Arrays are similar to the sequences we’ve encountered earlier, but with one important distinction: arrays are mutable, meaning their elements can be changed. Before we delve into algorithms that operate on arrays, let’s first revisit the differences between arrays and sequences.

10.1 Array vs Sequence🔗
10.2 Binary Search🔗

Our first algorithm is a classic in computer science: binary search. It derives its name from the way it repeatedly halves the search space with each iteration. As a result, its running time is logarithmic relative to the length of the array. For binary search to work correctly, the input array must be sorted in advance.

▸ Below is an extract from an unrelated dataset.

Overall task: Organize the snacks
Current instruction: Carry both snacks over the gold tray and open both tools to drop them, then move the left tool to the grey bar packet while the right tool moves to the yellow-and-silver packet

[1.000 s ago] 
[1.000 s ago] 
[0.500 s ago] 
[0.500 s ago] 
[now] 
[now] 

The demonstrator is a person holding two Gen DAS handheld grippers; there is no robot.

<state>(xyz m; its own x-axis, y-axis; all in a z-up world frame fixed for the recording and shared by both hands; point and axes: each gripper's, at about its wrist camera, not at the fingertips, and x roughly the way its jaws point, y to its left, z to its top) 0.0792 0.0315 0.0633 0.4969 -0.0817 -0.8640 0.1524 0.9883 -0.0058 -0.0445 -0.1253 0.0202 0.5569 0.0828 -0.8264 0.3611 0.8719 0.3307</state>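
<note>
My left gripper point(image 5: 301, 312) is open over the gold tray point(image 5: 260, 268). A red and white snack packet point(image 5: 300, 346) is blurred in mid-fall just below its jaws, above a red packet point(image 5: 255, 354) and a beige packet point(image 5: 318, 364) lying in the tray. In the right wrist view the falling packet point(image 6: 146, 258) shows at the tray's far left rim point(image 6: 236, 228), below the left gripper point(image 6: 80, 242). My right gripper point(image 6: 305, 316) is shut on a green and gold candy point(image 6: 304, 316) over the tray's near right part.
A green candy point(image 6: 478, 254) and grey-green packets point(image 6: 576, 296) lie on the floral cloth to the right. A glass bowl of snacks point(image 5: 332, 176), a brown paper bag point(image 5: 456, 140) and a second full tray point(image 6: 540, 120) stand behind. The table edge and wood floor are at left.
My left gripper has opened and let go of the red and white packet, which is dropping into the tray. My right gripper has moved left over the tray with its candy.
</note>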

The diagram below provides a visual representation of the binary search invariant. The termination of the loop is established using the metric hi - lo, which Dafny automatically uses as the default decreases clause in this case. This means we don’t need to write decreases hi - lo explicitly. Dafny determines a default decreases clause by inspecting the loop guard. If the guard is a comparison such as lo < hi or lo != hi, the default metric is the absolute difference between the two expressions being compared.

Dafny

datatype Option<X> = None | Some(value: X)

method BinarySearch(a: array<int>, key: int)
                                       returns (r: Option<int>)
  requires forall i, j :: 0 <= i < j < a.Length ==> a[i] <= a[j]
  ensures r.Some? ==> 0 <= r.value < a.Length && a[r.value] == key
  ensures r == None ==> key !in a[..]
{
  var lo, hi := 0, a.Length;
  while lo < hi
    invariant 0 <= lo <= hi <= a.Length
    invariant key !in a[..lo] && key !in a[hi..]

  {
    var m := lo + (hi - lo) / 2;
    if key < a[m] {
      hi := m;
    } else if a[m] < key {
      lo := m + 1;
    } else {
      return Some(m);
    }
  }
  return None;
}

10.3 Find Minimum🔗

Our next program is a straightforward linear scan to find the minimum value of an array. We’ll gradually build up the specification and program. We will use a loop index a, which starts from 0 and goes up to a.Length.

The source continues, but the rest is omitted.